Strategic mitigation applications are those related to long-term planning and investments, such as deciding where to place a solar power plant. Another application is assisting post-storm assessments, as governments and international institutions need to know the precise causes of air quality degradation, outbreaks or damage to crops. Finally, scientific communities, such as the public health community, need high spatial and temporal resolution dust data to study and evaluate the effects of dust on a range of ailments.
Modeling and forecasting capabilities
A great effort is being made to develop reliable global and regional dust models and forecasts for impact mitigation, for example at the Regional Dust Storm Warning and Assessment Center for North Africa, the Middle East and Europe of the World Meteorological Organization.
Dust models use mathematical and numerical techniques to simulate the cycle of atmospheric dust, from its emission, transport and deposition, to its interaction with solar radiation and clouds.
To calculate dust emissions, the models use input parameters from surface, soil, and meteorological conditions.

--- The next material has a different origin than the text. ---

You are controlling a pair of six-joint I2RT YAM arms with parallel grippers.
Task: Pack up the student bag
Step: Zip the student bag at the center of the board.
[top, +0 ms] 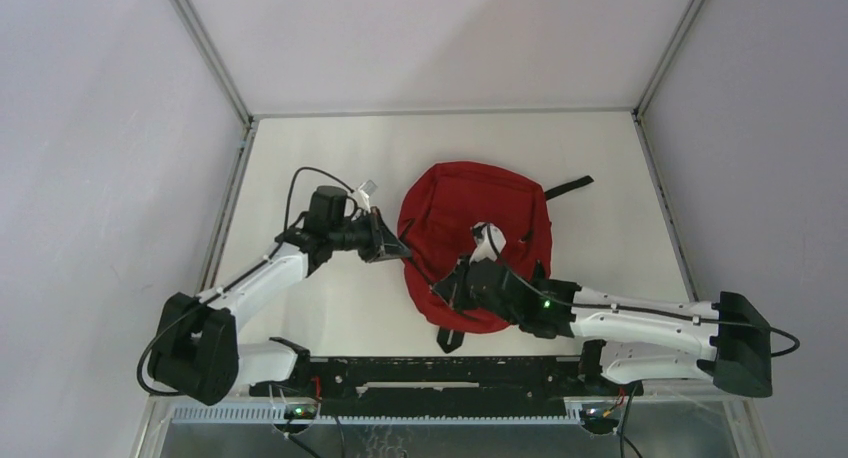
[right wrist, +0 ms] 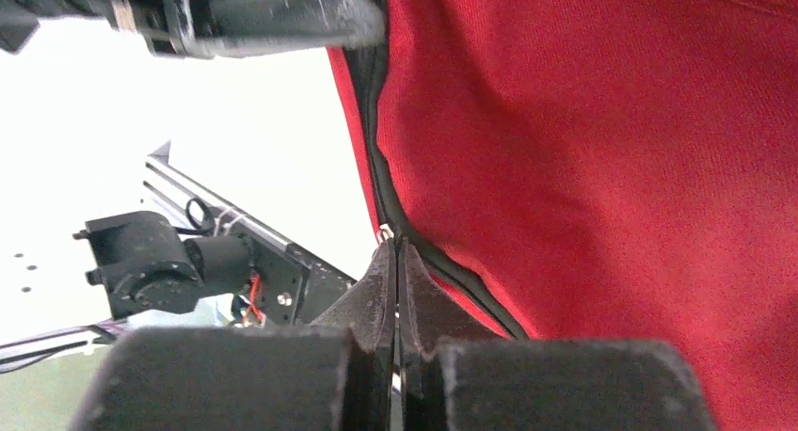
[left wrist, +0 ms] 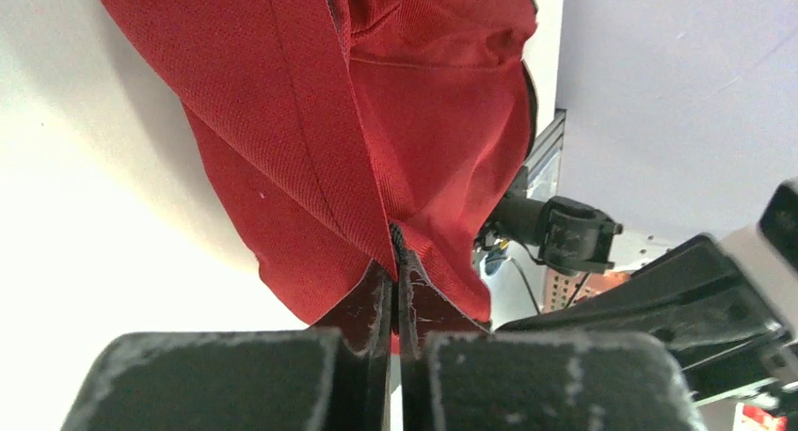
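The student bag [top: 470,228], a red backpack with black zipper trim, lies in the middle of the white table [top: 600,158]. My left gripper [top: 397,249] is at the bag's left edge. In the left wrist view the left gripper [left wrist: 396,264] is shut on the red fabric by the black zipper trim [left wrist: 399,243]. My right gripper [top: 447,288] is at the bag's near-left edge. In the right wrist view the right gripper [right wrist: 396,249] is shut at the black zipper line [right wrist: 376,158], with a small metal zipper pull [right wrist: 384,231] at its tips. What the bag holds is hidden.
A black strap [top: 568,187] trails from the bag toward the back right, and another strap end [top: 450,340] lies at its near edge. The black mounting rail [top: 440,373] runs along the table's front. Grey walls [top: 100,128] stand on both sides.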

However, the success of emission models is limited by the uncertainties of these parameters, including those that are related to spatial and temporal heterogeneities that are not resolved at the current resolution of the models. Due to the non-linear relationship between wind and dust emission, small errors in wind speed in models can lead to large errors in estimated dust emissions. Also, the processes that control the deposition of dust particles, especially coarse ones, are subject to significant uncertainties.
In general, dust models perform relatively well when dust events are caused by synoptic-scale meteorological systems, that is, with features of about 1,000 kilometers in diameter or more. A good example is the predictions of the February events in Europe that hit the arrival time and the geographical extent of the dust plume.
Instead, the representation of haboobs – immense walls of sand and dust produced by strong downdrafts that occur regularly in arid and semi-arid regions – requires resolving wet convection explicitly, which represents a formidable challenge.
Dust forecasts that use actual satellite aerosol data perform better than forecasts that rely solely on modeling to define initial conditions. Further improvements in global observing systems and assimilation techniques show promising prospects.
In addition to model and forecast improvements, effective mitigation of the negative effects of dust storms requires further development. The poor integration of information and quantitative dust forecasts in practice is often due to a lack of understanding of the precise impact of storms in particular sectors. Other factors include the lack of products or services tailored to specific applications; lack of awareness, understanding, capacity or structures to use the information; and the general challenge of incorporating uncertain information or forecasts into management practices.